The scientific design a modern job using Smith’s, Taylor’s, and Ford’s advice
Adam Smith, Frederick Taylor and Henry Ford contributed much to the knowledge of applying scientific policies and principles to work tasks in order to increase efficiency and productivity.
Adam Smith pioneered the concept of division of labor, arguing that workers should be expected to perform a limited number of tasks that represent a portion of the whole process. His research indicated that division of labor leads to greater worker dexterity, time efficiency and the development of better machines and techniques (Smith, 1776). Thus, designing a job following the advice of Smith would entail analyzing the task to determine the optimal level of division of labor, without falling prey to the problems of overspecialization (i.e., boredom, alienation and over de-skilling of workers).
Frederick Taylor called for implementation of a broad system of Scientific Management in the workplace. In terms of work design, this encompassed the application of scientific principles in the analysis of the many steps involved in a particular work task. His analyses incorporated the use of various measurement techniques to analyze the integration of the task, the worker’s capabilities and the resources and machinery involved (i.e., physical movements of the worker, capacity of the machines, physical location and proximity of worker and resources).

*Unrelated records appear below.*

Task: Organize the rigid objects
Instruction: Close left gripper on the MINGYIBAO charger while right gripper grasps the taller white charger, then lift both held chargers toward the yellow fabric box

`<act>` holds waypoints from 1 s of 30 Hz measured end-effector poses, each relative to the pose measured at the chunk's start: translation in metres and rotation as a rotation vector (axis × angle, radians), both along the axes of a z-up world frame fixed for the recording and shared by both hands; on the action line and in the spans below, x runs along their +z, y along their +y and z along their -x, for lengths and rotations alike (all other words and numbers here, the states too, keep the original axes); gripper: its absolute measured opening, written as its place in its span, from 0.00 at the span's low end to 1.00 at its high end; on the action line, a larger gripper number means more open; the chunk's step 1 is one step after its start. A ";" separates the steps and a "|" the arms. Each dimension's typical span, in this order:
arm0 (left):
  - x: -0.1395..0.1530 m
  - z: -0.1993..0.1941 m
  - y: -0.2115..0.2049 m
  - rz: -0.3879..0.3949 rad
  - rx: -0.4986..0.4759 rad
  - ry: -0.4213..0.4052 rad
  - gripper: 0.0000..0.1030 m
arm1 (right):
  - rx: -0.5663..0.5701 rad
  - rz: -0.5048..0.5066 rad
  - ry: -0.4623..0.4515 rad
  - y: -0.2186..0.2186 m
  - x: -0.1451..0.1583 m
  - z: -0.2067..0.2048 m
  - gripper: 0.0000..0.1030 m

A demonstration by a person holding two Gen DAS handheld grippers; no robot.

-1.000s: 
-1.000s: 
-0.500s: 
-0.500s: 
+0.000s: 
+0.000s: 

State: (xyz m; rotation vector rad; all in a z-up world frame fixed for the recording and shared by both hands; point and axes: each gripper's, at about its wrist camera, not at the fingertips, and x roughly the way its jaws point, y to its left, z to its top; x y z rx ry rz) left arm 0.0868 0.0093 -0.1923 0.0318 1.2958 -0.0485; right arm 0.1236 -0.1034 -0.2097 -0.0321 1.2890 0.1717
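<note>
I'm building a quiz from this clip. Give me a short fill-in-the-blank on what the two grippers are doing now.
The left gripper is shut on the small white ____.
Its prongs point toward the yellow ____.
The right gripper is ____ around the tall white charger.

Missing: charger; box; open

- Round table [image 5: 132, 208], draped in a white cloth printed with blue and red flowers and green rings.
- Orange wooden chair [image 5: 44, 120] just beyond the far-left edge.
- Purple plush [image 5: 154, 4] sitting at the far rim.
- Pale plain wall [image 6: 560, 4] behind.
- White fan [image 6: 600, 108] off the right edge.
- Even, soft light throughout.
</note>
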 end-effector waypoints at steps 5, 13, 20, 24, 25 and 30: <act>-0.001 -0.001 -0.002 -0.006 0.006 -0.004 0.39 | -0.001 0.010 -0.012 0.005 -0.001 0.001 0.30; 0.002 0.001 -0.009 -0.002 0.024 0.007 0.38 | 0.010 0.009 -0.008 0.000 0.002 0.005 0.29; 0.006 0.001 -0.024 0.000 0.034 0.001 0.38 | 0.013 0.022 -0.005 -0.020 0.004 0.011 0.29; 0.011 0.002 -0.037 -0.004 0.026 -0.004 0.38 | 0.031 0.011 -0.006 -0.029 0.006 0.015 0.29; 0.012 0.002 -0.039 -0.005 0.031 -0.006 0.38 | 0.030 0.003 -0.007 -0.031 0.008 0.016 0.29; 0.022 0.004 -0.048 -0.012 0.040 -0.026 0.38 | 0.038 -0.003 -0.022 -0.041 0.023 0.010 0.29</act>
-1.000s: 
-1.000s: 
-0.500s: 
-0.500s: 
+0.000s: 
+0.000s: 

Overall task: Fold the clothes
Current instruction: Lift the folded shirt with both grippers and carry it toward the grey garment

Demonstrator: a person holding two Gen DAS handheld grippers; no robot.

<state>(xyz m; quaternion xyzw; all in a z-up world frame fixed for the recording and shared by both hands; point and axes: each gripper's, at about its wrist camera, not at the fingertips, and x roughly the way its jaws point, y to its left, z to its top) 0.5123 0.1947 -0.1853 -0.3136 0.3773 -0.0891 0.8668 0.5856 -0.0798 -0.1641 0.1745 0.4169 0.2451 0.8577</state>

From this he proposed developing a set of standard procedure for accomplishing the task in the most efficient and productive manner. These procedures would then become the “work rules” for each position in an organization. He further proposed the matching of the most suitable worker to the particular job and training him/her according to the standards previously developed (Taylor, 1911). Thus, incorporating Taylor’s concepts into job design would involve the systematic examination of the task and development of the standards of job performance and subsequent training programs to convey these standard operating procedures to workers.
Additionally, Henry Ford enlisted the assistance of Frederick Taylor and his process of Scientific Management in designing his revolutionary moving assembly line. Using the job analysis methods proposed by Taylor, including time and motion studies, Ford devised the most efficient and economical way to produce his automobiles. Ford also incorporated the concepts of interchangeable parts, continuous flow, division of labor and reducing wasted effort. His innovative approach transformed the large-scale manufacturing industry (Ford, 1922).
Incorporating the principles of Ford’s assembly line into modern job design would involve attention to the four aforementioned principles he espoused. Analyzing what aspects of a job could be routinized and implementing division of labor and continuous flow processes where appropriate and feasible could greatly increase the efficiency of the workflow. Furthermore, reducing wasted effort is a basic goal and one that requires renewed consideration in the modern workplace.
Taken together, various methods and prescriptions of these early innovators can still prove effective when incorporated into a real-world job design today.
Ford, H. (1922). My Life and Work: Autobiography of Henry Ford. Harvard University Press.x
Smith, Adam (1776). An Inquiry into the Nature and Causes of the Wealth of Nations. 1 (1 ed.). London, UK.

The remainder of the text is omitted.